Last week, nine protesters were arrested at the U of M for trespassing after they put up tents and refused to take them down when asked by police.
“The goal of everything is to win our demands, to divest from Israel and to free Palestine,” said Mira Altobell-Resendez with the group Students for a Democratic Society.
Organizers made up of a coalition called UMN Divest shared a list of six demands of the university, which includes the U cutting ties with companies they say are “complicit in war crimes, genocide and human rights violations.”
“We’re gonna hold our ground. We’ve got people ready to say that this encampment is here to stay.
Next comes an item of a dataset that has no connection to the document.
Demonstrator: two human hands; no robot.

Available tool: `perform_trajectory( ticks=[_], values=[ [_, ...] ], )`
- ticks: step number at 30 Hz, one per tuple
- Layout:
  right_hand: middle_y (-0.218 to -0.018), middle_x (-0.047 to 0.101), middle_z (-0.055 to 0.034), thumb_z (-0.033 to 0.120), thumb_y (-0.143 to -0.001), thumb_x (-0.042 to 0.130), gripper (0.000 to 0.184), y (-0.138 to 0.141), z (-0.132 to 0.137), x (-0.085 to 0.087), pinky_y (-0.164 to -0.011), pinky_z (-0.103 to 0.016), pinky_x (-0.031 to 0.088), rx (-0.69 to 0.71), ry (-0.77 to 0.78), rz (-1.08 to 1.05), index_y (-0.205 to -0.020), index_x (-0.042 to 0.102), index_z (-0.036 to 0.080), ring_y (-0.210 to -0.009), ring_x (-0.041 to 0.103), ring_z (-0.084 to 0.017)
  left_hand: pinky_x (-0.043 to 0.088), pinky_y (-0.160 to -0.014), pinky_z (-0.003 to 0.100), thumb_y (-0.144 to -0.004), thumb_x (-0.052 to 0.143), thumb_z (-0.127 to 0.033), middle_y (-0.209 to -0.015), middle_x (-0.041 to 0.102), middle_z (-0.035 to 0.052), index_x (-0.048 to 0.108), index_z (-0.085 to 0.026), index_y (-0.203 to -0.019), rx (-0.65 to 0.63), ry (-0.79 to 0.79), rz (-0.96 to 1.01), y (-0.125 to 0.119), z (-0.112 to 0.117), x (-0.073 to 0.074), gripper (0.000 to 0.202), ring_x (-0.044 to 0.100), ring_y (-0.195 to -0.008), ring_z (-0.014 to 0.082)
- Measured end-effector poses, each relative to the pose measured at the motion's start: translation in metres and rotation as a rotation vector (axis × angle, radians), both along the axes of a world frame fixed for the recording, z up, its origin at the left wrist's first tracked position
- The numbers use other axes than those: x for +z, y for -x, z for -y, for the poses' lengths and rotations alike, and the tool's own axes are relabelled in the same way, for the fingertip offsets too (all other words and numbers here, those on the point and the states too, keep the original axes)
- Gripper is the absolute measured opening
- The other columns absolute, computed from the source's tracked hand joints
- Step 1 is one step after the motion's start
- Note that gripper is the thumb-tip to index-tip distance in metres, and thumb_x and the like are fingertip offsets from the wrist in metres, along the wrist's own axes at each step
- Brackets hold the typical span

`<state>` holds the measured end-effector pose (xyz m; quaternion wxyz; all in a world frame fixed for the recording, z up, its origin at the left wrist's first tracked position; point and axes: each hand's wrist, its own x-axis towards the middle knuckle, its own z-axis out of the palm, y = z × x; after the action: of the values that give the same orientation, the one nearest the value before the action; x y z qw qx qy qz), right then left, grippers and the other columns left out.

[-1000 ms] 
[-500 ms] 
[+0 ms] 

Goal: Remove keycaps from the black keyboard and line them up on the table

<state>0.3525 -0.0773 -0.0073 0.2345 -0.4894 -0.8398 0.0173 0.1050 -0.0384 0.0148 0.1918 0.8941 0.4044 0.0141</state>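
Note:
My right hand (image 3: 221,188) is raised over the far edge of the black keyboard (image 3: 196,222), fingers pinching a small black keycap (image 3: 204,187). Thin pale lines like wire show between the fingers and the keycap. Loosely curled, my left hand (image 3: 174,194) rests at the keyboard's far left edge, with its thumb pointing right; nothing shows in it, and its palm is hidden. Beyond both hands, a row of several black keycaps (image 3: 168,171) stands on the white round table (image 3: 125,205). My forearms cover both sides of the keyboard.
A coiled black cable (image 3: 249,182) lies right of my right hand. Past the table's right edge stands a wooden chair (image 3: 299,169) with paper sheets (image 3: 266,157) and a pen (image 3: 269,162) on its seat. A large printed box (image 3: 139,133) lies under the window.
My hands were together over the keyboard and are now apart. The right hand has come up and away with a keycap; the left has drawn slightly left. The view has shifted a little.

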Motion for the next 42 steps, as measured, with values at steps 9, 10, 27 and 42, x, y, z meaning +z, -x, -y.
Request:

And we are here to win for Palestine,” Altobell-Resendez said.
The U issued a message to students, faculty and staff saying they expect the protests to “continue on campus in the coming days,” urging everyone to remain “nonviolent” and “peaceful” and to observe state law and university policy. That includes “restrictions prohibiting tents and encampments.”
University officials also notified the campus community that all buildings surrounding Northrop Mall would be closed for the day starting at 2 p.m.
While the protests remained mostly peaceful, there were some moments of tension.
One video a student shared with 5 EYEWITNESS NEWS shows what appears to be a demonstrator pulling on an Israeli flag held by a counterprotester before both tumble to the ground.
In a statement, the Jewish Community Relations Council said, in part, “President (Jeff) Ettinger has a moral and legal obligation to use his voice to specifically condemn and address campus antisemitism” and that “from the quad to the classroom, the escalating intimidation of Jewish students must end.”
More than an hour after the dispersal order was issued, students and tents remained on Northrop Mall, but about half of the crowd had left. University policy does not allow for tents to be set up without a permit; organizers tell 5 EYEWITNESS NEWS they don’t have plans to get one.